崩壊編 第8話【Day.2】
俺は家に帰り、携帯を開いた。とりあえずクラスの奴に、多午と井沢の旧クラスについて聞いてみるか。
33人もいれば(今は31人だが)、一人くらいは分かるだろ。メールの「一斉送信」と「転送」は、実に便利だ。
俺がこの謎物体について書いたメールを堂本と戸田に送れば、あの二人は友達が多いから間違いなくクラス全員に届くであろう。
クラス全員にメールを送るのは、せいぜい学園祭の時ぐらいだと思っていたが、こんな事で送ることになるとは、予想だにしていなかった。メール作成画面を開き、俺は文章を打ち込み始めた。
宛先:堂本美琴,戸田茂
題名:分かる奴いねぇか?
本文:
『今日、俺のポケットに変な物が入ってたんだ。
頭蓋骨のミニチュアとそれを包んでいた紙なんだけど、文章で打つより写真を添付して見せた方が早いから――――』
そこまで書き、俺は一旦内容を保存し、カメラモードに切り替えた。頭蓋骨と紙を机の上に並べ、カメラを向ける。
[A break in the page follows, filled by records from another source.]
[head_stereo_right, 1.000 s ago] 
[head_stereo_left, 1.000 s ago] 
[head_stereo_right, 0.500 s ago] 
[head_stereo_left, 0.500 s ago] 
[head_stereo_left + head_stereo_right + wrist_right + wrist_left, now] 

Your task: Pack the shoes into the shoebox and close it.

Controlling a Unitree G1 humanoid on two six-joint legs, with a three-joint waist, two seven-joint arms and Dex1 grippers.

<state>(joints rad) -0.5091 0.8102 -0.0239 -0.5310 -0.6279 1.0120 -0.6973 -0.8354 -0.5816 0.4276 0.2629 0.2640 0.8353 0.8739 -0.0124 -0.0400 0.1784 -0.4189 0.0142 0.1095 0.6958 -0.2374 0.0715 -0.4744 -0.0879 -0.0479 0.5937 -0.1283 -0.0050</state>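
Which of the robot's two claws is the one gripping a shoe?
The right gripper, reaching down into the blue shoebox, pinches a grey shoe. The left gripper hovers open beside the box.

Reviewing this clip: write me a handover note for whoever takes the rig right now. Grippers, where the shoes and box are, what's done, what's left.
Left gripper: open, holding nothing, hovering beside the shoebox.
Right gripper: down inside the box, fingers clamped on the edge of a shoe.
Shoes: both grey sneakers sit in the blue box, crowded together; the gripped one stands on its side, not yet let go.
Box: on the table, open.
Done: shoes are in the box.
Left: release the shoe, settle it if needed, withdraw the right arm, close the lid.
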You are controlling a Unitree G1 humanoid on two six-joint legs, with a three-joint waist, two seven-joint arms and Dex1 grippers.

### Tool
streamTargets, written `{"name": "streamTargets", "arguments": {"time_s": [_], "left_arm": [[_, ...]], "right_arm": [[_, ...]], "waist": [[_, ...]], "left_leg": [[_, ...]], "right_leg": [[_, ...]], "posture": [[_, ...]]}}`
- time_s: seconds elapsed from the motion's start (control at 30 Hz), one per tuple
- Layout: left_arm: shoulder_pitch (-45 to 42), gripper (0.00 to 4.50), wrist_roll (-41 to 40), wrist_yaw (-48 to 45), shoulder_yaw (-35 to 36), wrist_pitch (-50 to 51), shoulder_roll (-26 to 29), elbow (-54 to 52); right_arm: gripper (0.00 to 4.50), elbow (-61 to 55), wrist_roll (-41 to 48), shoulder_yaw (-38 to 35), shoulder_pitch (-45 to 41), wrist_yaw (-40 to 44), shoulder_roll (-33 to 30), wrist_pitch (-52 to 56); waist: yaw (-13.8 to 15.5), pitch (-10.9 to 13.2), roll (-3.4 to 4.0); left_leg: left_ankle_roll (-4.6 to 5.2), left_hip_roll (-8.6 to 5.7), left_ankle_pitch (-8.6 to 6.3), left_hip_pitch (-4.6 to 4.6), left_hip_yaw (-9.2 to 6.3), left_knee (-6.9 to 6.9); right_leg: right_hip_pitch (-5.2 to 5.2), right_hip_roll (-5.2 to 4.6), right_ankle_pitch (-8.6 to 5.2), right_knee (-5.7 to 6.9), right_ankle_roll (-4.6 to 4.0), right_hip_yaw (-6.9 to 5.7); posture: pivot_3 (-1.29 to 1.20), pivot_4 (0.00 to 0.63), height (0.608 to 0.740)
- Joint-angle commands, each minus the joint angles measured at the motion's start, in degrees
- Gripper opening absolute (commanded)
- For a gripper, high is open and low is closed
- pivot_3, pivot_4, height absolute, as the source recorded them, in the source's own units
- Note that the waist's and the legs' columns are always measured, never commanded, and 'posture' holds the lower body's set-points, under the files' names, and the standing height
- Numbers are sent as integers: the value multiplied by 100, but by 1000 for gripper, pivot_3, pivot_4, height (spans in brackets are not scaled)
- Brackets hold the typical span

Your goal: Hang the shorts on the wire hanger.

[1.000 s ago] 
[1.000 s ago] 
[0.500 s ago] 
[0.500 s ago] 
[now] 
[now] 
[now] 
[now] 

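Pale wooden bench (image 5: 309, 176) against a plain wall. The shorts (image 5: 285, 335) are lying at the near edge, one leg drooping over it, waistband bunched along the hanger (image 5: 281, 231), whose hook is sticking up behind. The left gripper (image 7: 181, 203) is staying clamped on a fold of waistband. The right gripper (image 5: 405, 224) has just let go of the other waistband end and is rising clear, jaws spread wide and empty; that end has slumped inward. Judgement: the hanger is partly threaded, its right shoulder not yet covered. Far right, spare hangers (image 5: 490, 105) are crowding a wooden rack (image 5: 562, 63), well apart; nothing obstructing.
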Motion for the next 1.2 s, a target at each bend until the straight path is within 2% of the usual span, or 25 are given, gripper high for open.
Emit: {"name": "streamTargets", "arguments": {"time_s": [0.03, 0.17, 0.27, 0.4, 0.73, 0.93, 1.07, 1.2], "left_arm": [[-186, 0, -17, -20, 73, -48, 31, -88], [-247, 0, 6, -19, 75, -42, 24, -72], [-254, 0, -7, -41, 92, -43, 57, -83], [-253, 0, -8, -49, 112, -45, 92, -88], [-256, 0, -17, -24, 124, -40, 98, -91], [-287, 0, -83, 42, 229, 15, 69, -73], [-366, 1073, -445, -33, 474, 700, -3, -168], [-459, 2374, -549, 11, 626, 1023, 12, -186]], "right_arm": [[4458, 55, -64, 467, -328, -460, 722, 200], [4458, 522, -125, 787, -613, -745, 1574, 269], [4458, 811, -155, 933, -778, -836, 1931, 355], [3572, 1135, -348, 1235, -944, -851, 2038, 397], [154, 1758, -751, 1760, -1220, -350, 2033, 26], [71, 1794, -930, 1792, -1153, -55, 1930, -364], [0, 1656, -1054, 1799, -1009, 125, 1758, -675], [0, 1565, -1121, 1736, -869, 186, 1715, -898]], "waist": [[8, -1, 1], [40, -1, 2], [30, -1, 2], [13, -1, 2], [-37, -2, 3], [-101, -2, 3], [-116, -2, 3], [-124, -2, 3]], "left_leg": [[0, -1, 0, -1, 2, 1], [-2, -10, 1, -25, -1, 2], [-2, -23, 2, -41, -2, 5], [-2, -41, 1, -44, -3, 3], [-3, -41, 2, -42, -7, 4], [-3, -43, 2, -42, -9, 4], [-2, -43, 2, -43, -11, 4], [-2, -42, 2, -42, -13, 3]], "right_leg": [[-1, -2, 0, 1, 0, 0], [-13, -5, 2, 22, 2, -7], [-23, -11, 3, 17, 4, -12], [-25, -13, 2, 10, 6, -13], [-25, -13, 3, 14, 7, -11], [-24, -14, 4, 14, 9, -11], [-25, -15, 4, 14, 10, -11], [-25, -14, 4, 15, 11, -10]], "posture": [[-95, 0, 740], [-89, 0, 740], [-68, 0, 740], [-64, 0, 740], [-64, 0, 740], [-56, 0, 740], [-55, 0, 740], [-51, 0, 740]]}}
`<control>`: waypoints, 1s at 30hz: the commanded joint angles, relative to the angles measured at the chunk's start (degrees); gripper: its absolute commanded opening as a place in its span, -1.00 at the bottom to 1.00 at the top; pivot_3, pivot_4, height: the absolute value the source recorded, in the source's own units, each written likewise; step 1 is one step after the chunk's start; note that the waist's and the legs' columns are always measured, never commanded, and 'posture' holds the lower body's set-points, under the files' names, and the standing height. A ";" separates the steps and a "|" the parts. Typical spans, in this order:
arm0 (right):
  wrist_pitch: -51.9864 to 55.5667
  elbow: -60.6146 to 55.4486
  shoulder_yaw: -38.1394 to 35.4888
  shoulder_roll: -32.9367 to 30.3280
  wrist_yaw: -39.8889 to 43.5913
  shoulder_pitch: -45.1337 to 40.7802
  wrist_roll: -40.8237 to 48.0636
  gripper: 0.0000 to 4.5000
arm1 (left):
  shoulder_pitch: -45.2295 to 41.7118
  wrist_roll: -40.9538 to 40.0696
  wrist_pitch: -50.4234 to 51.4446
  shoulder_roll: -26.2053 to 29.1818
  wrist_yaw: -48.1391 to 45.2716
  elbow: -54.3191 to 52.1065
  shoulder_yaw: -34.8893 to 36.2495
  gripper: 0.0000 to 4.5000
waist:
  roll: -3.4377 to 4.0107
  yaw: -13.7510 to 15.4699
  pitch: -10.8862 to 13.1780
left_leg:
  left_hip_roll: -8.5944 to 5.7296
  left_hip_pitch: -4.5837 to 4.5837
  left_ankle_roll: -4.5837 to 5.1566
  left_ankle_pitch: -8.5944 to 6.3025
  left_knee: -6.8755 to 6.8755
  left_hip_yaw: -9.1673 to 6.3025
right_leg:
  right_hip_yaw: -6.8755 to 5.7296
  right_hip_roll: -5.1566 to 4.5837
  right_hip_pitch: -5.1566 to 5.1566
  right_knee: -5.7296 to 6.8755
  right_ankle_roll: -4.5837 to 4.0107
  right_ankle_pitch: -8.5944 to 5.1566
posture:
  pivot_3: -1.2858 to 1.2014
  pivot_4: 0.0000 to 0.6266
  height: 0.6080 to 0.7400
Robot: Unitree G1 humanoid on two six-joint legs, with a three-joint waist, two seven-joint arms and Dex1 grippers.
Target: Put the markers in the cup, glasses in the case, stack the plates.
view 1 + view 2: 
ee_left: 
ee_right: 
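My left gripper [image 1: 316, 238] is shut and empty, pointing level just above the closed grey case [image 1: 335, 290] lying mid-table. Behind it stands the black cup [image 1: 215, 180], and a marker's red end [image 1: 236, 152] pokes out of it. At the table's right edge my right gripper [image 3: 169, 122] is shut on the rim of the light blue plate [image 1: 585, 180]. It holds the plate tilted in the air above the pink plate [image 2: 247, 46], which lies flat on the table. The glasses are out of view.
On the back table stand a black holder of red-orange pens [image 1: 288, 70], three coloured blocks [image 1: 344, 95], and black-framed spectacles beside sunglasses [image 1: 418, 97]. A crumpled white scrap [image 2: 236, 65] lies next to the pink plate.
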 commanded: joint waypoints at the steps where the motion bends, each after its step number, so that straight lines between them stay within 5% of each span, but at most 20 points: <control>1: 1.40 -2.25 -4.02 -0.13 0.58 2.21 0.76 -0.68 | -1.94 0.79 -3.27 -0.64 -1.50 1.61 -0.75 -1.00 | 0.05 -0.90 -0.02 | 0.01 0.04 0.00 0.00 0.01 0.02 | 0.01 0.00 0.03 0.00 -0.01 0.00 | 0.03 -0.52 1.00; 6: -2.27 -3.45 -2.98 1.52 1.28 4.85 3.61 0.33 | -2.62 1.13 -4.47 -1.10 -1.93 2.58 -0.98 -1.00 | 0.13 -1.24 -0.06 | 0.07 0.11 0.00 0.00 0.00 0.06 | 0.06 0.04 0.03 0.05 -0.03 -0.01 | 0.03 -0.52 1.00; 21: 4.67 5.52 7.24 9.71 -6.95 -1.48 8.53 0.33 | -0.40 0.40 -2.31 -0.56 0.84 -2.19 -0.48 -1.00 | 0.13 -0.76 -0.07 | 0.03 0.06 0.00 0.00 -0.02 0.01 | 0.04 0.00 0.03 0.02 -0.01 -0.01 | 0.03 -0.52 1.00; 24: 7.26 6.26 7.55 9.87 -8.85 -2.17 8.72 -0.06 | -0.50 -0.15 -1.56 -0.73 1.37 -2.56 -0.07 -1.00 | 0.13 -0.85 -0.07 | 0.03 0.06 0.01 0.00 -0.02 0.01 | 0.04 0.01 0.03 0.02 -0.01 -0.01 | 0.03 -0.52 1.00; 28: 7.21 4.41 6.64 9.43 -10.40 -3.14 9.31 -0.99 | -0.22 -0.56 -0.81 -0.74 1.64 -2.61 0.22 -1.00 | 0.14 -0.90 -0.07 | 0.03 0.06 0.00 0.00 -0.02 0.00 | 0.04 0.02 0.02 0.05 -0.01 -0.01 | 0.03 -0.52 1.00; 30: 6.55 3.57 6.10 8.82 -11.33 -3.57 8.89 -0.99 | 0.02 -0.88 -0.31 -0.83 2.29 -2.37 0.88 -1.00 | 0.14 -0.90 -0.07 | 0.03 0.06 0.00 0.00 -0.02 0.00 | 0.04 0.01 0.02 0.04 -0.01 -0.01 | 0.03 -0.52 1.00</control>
液晶を見てカメラの真ん中に収めようとした時、俺はおかしい事に気が付いた。
――――――カメラに、何一つ写っていない。
写っているのは周りの物だけで、肝心の写したい物が映っていない。いや、正確には、黒いもやとして映っている、と言った方が正しいだろうか。頭蓋骨も紙も、黒いもやとして映っているのだ。これでは、何なのかがさっぱり分からない。
俺は色々な方法を試したが、何をやってもまったくもって映らなかった。
絵に描いてそれを撮ろうかとも考えたが、俺の画力でそれができるわけがない。「何これ」というメールがあちこちから来るだけだ。
仕方ないので、俺はメール作成画面に戻した。
『写真を添付して見せた方が早い――――と言いたい所だけど、何故かカメラに写らないんだ。
だから、特徴を文章で伝えるしかないんだ。』
俺は国語の成績は中の中だったが、この際そんな事は言っていられない。俺は携帯を両手で握り、打ち込みを始めた。
『――――って感じだから、この内容が分かる奴、それか心当たりのある奴は、俺に連絡して欲しいんだ。
俺のアドレスは、――――――――――。
堂本はこれを女子全員に、戸田はこれを男子全員に転送して欲しいんだ。
携帯を持っていない奴には、そいつの友達が電話して、特徴を伝えて欲しい。
一応、明日学校に現物持ってくから。』
ここまで入力して、俺は『送信』を押した。
ケータイを見てじっと待っていると、15分程で大量のメールが押し寄せてきた。
『写真に写らないって、どういう事?』
『頭蓋骨が二人の頭の形そっくりって、本当!?』
中には直接関係ないものもあったが、とりあえず手掛かりになるものを探すために全てのメールに目を通すことにした。
一通り読むと、何通か注目するメールがあった。
文章はどれも若干違っていたが、書いてある内容は同じだった。
『多午は2年3組じゃない』
『井沢は1年2組じゃない』
……何てこった。手掛かりを探すどころか、ますます混乱する事になるなんて。旧クラスじゃないなら、この数字は一体何なんだ。
これ以上混乱するのが嫌だったので、俺は携帯の電源を切り、閉じた。結論の「け」の字すらも、見出せていなかった。